Recent Developments in the Philosophy of Religion

Robert Gressis, a contributor over at The Prosblogion, a philosophy of religion blog, has posted a couple of very interesting articles about recent developments in the field of philosophy of religion. The first is entitled, "Atheist Burnout and the Direction of Philosophy of Religion." It discusses philosopher Keith Parsons and his recent public decision to quit the philosophy of religion because he no longer finds theism respectable, let alone tenable or presentable. Parsons writes, "I just cannot take their [theistic philosophers'] arguments seriously anymore, and if you cannot take something seriously, you should not try to devote serious academic attention to it." As soon as Parsons said this several others philosophers admitted that they had reached the same conclusion. Gressis' three brief reflections on this situation are, in my opinion, worth reading.
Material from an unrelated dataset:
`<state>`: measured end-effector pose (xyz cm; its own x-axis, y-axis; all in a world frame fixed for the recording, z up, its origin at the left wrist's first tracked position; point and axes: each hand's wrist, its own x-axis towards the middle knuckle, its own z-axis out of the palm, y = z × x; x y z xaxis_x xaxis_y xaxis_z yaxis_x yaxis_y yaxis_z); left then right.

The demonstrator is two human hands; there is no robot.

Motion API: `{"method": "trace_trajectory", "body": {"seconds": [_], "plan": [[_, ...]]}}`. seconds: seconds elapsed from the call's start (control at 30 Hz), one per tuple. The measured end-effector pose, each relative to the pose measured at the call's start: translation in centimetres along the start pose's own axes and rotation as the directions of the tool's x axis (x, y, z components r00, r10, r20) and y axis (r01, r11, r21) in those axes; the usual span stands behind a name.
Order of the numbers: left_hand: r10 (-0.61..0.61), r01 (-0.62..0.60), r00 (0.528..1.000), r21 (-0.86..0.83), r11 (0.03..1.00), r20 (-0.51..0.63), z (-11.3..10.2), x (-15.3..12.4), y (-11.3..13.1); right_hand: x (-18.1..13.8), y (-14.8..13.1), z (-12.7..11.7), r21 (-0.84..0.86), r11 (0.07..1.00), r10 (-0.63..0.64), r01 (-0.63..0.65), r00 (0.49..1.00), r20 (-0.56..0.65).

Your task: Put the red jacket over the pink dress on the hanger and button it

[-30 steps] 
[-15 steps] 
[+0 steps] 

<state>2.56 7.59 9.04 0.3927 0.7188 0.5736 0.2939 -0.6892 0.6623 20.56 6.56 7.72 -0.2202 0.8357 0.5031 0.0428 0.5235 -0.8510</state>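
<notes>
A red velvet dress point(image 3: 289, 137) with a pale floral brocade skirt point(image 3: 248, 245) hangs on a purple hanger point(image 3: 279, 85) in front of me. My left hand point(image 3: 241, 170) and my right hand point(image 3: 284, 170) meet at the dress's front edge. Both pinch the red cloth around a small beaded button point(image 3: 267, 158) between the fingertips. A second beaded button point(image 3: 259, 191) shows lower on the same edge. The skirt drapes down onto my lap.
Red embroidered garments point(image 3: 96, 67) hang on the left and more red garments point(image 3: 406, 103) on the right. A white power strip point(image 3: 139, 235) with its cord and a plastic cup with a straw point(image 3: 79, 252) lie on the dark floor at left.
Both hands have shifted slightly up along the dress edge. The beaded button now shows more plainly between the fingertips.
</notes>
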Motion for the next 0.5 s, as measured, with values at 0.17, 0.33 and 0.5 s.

The second article is entitled, "Philosophy of Religion as Seen by Atheists." It follows up on the subsequent comments and discussion generated by Parsons' announcement, and summarizes the two main opinions floating around this issue.

What are your thoughts on these recent developments in the philosophy of religion? Do you think they could they be part of some larger movement within philosophy or Western society (e.g., university politics, academic freedom, the "New Atheism")? If more atheists quit or discredit the philosophy of religion, what ripple effects might it have on the discipline in the future?

1 comments:

mennoknight said...

It seems to me that some of these atheists who are philosophers of religion are starting to finally act a little consistently. In the light of the (no longer) New Atheism, the traditional respect for the religious (i.e. Christians) is being lost and atheists are realizing that they no longer have to be polite to ideas that they think are idiotic, or at least unworkable.

In my head, it's akin to being a PETA member and yet haveing a career doing medical research with animals. There SHOULD be some level of rational consistency alarm that goes off.

I wish the Biblical studies departments and theology departments at all the universities would get rid of THEIR atheists so we could send our kids to university without fear than ANY religion class they'll take will be a "Why Christianity is Stupid 101". That would sure make my life a whole lot easier. If I had a dime for the amount of times I've explained to people that the Bible wasn't formed at the Council of Nicea, I'd at least be able to buy myself a nice lunch...maybe a Rueben with some fries. No, I'm in the mood for chicken fingers, but still with fries.